=== COLLECTED DATA ===
● ● ● ● ●

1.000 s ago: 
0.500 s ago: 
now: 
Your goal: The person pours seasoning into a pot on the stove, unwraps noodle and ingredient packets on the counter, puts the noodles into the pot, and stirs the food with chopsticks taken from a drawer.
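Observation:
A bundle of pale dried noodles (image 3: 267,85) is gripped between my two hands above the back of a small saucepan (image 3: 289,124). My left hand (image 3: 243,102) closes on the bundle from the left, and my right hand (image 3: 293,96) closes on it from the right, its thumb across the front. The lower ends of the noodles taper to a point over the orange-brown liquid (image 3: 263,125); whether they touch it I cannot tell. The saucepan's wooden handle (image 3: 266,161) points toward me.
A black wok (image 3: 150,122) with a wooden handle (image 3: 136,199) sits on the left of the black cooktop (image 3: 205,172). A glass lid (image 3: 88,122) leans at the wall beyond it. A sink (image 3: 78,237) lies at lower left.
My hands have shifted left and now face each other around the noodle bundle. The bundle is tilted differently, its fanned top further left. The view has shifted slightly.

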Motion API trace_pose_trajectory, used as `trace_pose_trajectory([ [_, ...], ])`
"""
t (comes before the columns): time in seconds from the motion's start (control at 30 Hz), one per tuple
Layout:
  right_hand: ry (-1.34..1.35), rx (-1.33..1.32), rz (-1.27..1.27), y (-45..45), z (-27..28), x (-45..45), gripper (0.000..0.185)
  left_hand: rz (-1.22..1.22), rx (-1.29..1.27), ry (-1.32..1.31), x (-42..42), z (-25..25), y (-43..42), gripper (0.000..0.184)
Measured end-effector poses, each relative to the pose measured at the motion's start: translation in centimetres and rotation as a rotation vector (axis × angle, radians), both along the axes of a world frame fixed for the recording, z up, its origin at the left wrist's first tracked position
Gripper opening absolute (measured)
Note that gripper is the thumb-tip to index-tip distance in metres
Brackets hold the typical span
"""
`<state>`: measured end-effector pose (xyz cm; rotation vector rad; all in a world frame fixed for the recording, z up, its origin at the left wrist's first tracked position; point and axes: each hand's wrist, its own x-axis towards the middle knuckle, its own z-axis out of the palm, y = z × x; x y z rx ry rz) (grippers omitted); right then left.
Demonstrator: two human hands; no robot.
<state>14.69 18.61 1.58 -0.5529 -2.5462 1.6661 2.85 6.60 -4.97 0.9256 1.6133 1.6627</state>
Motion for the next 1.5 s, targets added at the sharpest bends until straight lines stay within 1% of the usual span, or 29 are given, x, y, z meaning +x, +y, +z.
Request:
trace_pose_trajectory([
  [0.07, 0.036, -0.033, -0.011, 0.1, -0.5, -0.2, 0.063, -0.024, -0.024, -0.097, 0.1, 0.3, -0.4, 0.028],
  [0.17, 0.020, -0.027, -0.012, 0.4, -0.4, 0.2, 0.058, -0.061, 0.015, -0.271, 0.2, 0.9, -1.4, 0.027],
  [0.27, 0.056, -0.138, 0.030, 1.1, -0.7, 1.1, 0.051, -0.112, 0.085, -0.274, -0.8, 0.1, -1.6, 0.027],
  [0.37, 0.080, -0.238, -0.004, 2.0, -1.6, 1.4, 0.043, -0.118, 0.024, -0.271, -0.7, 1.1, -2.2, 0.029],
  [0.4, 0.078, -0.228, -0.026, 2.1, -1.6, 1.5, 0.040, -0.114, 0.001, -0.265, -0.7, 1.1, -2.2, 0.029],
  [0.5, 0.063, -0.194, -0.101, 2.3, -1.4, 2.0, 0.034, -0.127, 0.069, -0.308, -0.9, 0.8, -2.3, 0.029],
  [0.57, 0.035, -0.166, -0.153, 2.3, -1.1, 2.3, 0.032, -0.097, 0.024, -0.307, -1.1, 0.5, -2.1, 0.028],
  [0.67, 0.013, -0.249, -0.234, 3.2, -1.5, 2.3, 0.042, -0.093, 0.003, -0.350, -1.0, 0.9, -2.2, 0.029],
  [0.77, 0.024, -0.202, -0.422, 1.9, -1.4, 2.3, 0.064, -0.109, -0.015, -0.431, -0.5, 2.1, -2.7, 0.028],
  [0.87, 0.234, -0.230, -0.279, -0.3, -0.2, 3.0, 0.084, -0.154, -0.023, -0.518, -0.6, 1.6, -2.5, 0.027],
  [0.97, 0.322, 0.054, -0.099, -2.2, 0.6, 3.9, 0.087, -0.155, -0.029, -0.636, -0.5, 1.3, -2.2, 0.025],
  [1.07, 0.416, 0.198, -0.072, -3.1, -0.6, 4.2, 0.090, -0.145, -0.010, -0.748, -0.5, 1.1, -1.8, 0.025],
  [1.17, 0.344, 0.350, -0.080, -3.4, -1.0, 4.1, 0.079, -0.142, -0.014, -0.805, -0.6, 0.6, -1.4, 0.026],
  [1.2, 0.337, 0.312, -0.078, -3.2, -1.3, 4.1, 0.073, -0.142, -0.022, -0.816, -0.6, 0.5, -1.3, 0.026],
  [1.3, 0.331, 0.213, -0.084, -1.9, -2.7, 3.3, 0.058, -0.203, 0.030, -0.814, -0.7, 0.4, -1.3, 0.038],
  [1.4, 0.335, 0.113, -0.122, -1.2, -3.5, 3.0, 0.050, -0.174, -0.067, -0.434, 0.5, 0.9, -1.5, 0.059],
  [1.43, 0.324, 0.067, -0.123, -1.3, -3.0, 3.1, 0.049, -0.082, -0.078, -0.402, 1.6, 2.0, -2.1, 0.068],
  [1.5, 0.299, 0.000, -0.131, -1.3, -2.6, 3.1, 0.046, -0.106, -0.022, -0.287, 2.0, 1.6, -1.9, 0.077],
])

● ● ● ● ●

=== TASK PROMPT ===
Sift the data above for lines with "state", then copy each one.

=== EXPECTED ANSWER ===
`<state>`: measured end-effector pose (xyz cm; rotation vector rad; all in a world frame fixed for the recording, z up, its origin at the left wrist's first tracked position; point and axes: each hand's wrist, its own x-axis towards the middle knuckle, its own z-axis out of the palm, y = z × x; x y z rx ry rz) (grippers omitted); right then left.
<state>14.69 18.61 1.58 -0.5529 -2.5462 1.6661 2.85 6.60 -4.97 0.9256 1.6133 1.6627</state>

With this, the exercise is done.